To answer two questions—whether a disk I/O occurs and how many bytes Linux really reads—we need to examine the Linux I/O stack.

1. Linux I/O Stack Overview

A simplified diagram of the Linux I/O stack (source: http://www.ilinuxkernel.com/files/Linux.IO.stack_v1.0.pdf) shows the layers involved from the user request down to the hardware.

The stack includes the I/O engine, VFS, page cache, generic block layer, and I/O scheduler.

2. I/O Engine

Read/write functions belong to the synchronous I/O engine; other engines include mmap, libaio, and posixaio. The sync engine ultimately invokes the VFS read system call.

3. VFS (Virtual File System)

VFS abstracts different file systems and provides a uniform API. Its core structures are superblock, inode, file, and dentry. Operations such as mkdir and rename are defined in inode_operations, while read and write are defined in file_operations:

struct inode_operations {
    ...
    int (*link) (struct dentry *,struct inode *,struct dentry *);
    int (*unlink) (struct inode *,struct dentry *);
    int (*mkdir) (struct inode *,struct dentry *,umode_t);
    int (*rmdir) (struct inode *,struct dentry *);
    int (*rename) (struct inode *, struct dentry *,
                  struct inode *, struct dentry *, unsigned int);
    ...
};

struct file_operations {
    ...
    ssize_t (*read) (struct file *, char __user *, size_t, loff_t *);
    ssize_t (*write) (struct file *, const char __user *, size_t, loff_t *);
    ...
    int (*mmap) (struct file *, struct vm_area_struct *);
    int (*open) (struct inode *, struct file *);
    int (*flush) (struct file *, fl_owner_t id);
};

4. Page Cache

The page cache is a pure‑memory cache that speeds up disk access. If the requested block is already cached, no actual disk I/O occurs; otherwise a new page is allocated, a page‑fault interrupt is raised, and the block is read from disk into the cache.

5. File System Layer

File systems manage inode and block structures; a typical block size is 4 KB. Example structures for ext4 are shown below:

const struct file_operations ext4_file_operations = {
    .read_iter  = ext4_file_read_iter,
    .write_iter = ext4_file_write_iter,
    .mmap       = ext4_file_mmap,
    .open       = ext4_file_open,
    ...
};

const struct inode_operations ext4_file_inode_operations = {
    .setattr = ext4_setattr,
    .getattr = ext4_file_getattr,
    ...
};

6. Generic Block Layer

The generic block layer handles all block‑device I/O requests using the bio structure. A bio represents an I/O operation composed of one or more segments, each segment being a full page or a part of a page.

7. I/O Scheduler

After the block layer creates a request, the I/O scheduler orders requests (e.g., noop, deadline, cfq) to maximize throughput, often using an elevator‑like algorithm.

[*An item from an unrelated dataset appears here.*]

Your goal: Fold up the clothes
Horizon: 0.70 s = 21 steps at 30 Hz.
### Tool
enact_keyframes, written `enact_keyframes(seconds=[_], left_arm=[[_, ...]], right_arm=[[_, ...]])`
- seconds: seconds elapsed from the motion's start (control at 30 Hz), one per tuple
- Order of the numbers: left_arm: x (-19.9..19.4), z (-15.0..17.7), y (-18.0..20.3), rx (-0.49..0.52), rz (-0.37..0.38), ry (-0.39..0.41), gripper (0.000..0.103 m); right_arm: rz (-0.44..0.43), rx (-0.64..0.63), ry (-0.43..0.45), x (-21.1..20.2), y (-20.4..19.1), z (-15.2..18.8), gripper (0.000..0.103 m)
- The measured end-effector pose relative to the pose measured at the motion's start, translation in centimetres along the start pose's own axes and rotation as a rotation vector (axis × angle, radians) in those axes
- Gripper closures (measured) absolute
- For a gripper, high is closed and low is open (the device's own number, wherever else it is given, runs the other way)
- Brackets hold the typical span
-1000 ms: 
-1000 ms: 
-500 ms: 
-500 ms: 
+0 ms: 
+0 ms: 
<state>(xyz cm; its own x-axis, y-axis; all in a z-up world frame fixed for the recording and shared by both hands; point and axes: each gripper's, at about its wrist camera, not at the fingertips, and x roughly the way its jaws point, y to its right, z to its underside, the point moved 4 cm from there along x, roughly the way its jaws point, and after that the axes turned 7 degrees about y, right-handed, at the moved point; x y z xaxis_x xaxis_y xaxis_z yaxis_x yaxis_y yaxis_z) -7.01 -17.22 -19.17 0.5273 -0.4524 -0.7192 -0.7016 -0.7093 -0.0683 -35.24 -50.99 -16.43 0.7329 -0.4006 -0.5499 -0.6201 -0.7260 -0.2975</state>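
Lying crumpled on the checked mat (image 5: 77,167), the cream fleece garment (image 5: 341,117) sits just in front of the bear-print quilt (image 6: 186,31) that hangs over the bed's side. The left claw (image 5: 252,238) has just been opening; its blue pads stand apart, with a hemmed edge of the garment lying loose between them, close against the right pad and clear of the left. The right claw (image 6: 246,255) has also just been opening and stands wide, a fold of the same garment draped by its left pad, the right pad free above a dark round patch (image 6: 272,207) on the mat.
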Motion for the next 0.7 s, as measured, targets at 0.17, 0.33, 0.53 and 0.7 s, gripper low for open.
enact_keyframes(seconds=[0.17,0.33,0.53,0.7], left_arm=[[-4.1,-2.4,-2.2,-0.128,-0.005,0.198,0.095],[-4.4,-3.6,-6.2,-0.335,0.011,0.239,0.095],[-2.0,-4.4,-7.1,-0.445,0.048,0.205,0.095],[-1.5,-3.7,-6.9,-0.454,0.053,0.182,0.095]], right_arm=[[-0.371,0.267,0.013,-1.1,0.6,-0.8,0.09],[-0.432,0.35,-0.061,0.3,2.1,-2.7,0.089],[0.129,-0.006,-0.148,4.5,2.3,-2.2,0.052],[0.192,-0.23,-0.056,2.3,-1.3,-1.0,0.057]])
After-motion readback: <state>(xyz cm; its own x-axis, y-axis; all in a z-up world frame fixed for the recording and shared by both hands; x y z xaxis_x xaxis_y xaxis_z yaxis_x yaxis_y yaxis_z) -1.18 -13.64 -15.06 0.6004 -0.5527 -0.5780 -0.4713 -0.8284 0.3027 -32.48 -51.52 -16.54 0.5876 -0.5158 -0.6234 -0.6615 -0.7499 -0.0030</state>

You can view supported schedulers with dmesg | grep -i scheduler.

8. Full Read Flow

The library read function enters the sys_read system call. sys_read calls VFS functions like vfs_read and generic_file_read.

If the page cache hits, data is returned immediately.

If not, the kernel allocates a new page, triggers a page‑fault, and sends a block I/O request to the generic block layer.

The block layer queues the request as a bio.

The I/O scheduler orders the request.

The driver issues a DMA read to the disk, filling the new page in the cache.

An interrupt notifies completion, and the byte is copied to user space.

The process is awakened.

When the page cache hits, no disk I/O occurs. When it misses, the smallest unit transferred is a sector (typically 512 bytes). Higher layers work with larger units: the block layer with segments (often a full 4 KB page), the page cache with pages (4 KB), and the file system with blocks (commonly 4 KB). Consequently, reading a single byte can cause the kernel to read several kilobytes from disk.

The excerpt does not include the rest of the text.